Although it would be possible to transfer the specifics of the stage version of Les Misérables for the screen, it would be impossible to recreate the experience on screen—the minimalist spectacle of the production is just ordinary when approached in a representational way. As such, director Tom Hooper does perhaps the only thing one could do when approaching a straightforward interpretation of the musical, and that is to focus almost exclusively on the performances within it. Apart from the opening scene, which incorporates special effects to help create a massive dry dock that serves as a prison (the prisoners hauling a ship into it with lines as thick as tree trunks), and a few brief establishing shots, which include dramatic rises and falls of the camera through space and time as each new stage of the story begins, Les Misérables keeps us in close—sometimes very close—proximity to the actors.

The most lasting impression the film leaves is of faces—their dejected, pained, and, yes, miserable visages almost always in frame. It runs counter to what we would expect considering the source material (itself, of course, based on the novel by Victor Hugo) and the story's sweeping historical background, including the incorporation of political unrest in France.

The shift and Hooper's technique for it take some adjusting on our part, as song—only infrequently interrupted by a spoken line of dialogue or two here and there—does not soar in big voices and sustained notes but remains earthy—modest and sometimes messy. Instead of pre-recording the actors' singing, Hooper has captured their vocal performances in the moment. The rhythm of the lyrics sometimes misses a beat; the actors' voices crack as a note just escapes their grasps.

The film is really an experiment in how far a movie musical can get at something approaching dramatic realism despite the artifice inherent in the form. It helps that the singing is nearly a constant, bypassing the jolt that inevitably comes with the dynamic of alternating talking-singing, and that the impeccable production design creates a believable world of squalor in which the story unfolds. Like so many experiments, though, we watch this with a feeling of distance from the material. The emotional impact of the stage show's melodrama occasionally penetrates the film's method, but it's easier to admire and appreciate than to be affected by it.

The story follows 17 years of the life of Jean Valjean (Hugh Jackman), a man imprisoned for almost two decades for stealing a loaf of bread to feed his family and an escape attempt. At the start in 1815, Javert (Russell Crowe), a prison guard and later the police inspector who spends the rest of his life in pursuit of Valjean, gives Valjean his parole papers, which mark him as a dangerous man. Without any means of survival, he steals some silverware from the home a local bishop (Colm Wilkinson) who has offered him food and lodgings; when the police return with Valjean under suspicion of the robbery, the bishop goes along with Valjean's lie that he gave him the silver.
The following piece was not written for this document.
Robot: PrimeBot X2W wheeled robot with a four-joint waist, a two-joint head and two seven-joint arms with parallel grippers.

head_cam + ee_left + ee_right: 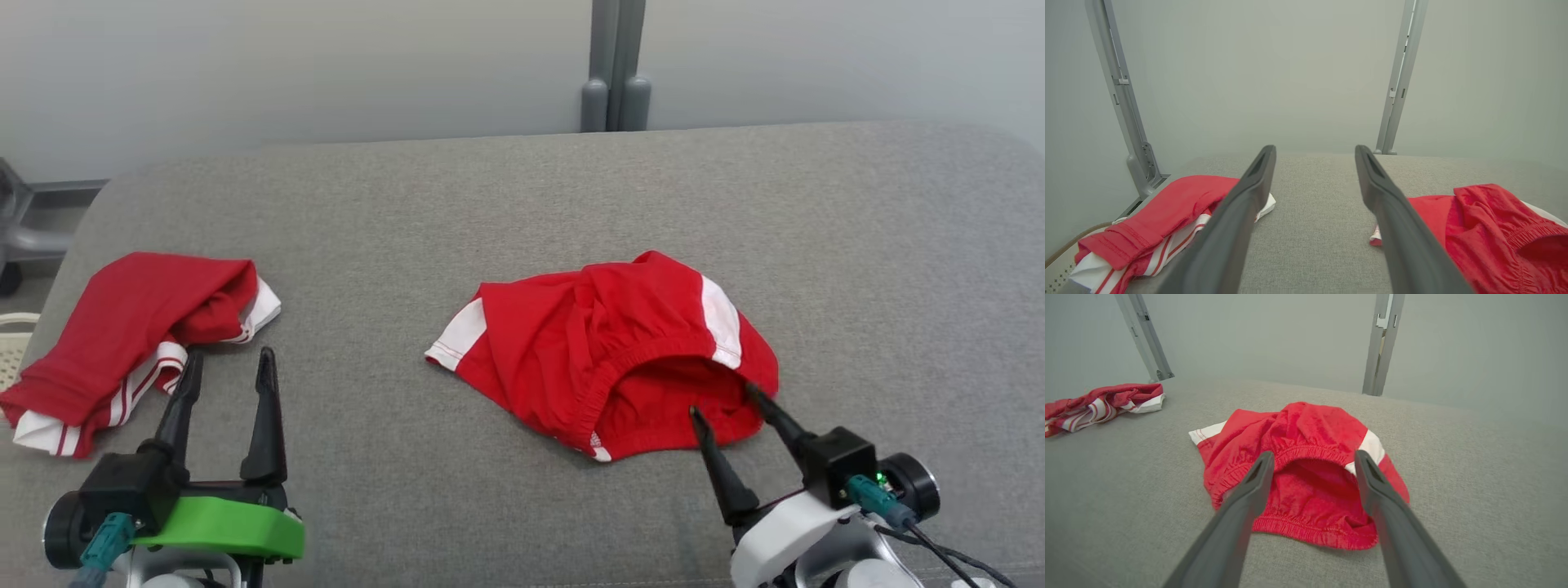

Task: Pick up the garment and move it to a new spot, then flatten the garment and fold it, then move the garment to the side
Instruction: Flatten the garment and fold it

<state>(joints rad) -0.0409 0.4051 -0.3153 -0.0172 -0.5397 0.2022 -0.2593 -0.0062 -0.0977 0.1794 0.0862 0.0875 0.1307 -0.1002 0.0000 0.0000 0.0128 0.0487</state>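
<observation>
A crumpled pair of red shorts with white side panels, the garment (608, 351), lies in the middle of the grey cushion, its elastic waistband gaping toward me. My right gripper (720, 400) is open, its tips at the near hem of the garment (1306, 457), with nothing between the fingers. It looks straight into the waistband in the right wrist view. My left gripper (230, 355) hangs open at the lower left, empty, beside another red and white garment. In the left wrist view the central garment (1490, 228) sits right of the fingers.
A second red garment with white stripes (131, 339) lies bunched at the cushion's left edge, also in the left wrist view (1163, 220) and the right wrist view (1102, 404). A grey post (616, 65) stands behind the cushion (522, 196). A pale basket rim (12, 343) shows at far left.
</observation>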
Torn between his previously established distrust in humanity and the bishop's kindness, Valjean tries to determine the future course of his life, and it's here we get must quickly become accustomed to Hooper's handling of the material's solo songs. To distinguish the character-defining songs (always of inner turmoil) from the more matter-of-fact and plot-driving singing-as-dialogue, Hooper and cinematographer Danny Cohen shoot the characters' solos in long close-ups (most done in a one-take or with only a short cutaway in the middle or a complete break just at the final word)—every tiny movement magnified and expanded on the screen.

The performances, in general, hold up on the intense scrutiny of the camera, and it's because the actors treat them as soliloquies instead of showstoppers. Jackman, whose Valjean is tortured by the idea of identity, is strong, and Crowe, who half of the time sounds as if he's pushing too hard, gradually settles into the role of the police officer driven by a rigid  following of the law, which he compares to the constancy of the stars as he walks on a literal edge.

After starting his new life, Valjean's story takes a break to follow Fantine (Anne Hathaway), a wilting flower of a shop worker who finds herself on the streets and doing anything for money. Hathaway's short but blistering performance is the highlight of the film, especially when she sings of a dream she once dreamed as she suffers a nervous breakdown—a truly stunning scene that justifies Hooper's approach. It's not until much later in the story, when another young woman named Éponine (Samantha Barks, by far the best singer in the cast) sings of her own vision of fulfilling what is in reality an unrequited love, that the film reaches the emotional peak of the scenes with Fantine (A montage of preparation at the midway point is rousing, though).

The rest of the story, which follows Valjean caring for Fantine's daughter Cosette (played by Isabelle Allen as a child and Amanda Seyfried as a young woman) as he tries to avoid Javert's grasp and she falls in love with a young revolutionary named Marius (Eddie Redmayne), feels too ordinary in the context of Hooper's presentation. While the stage production's pageantry more than compensates for the narrative's snags (along with a visit to a pair of corrupt innkeepers played by Sacha Baron Cohen and Helena Bonham Carter, which now just feels out of place), Les Misérables only highlights them. This is an underwhelming adaptation, but the film is executed with a unique, admirable approach and, ultimately, is a solid—with reservations—arrangement.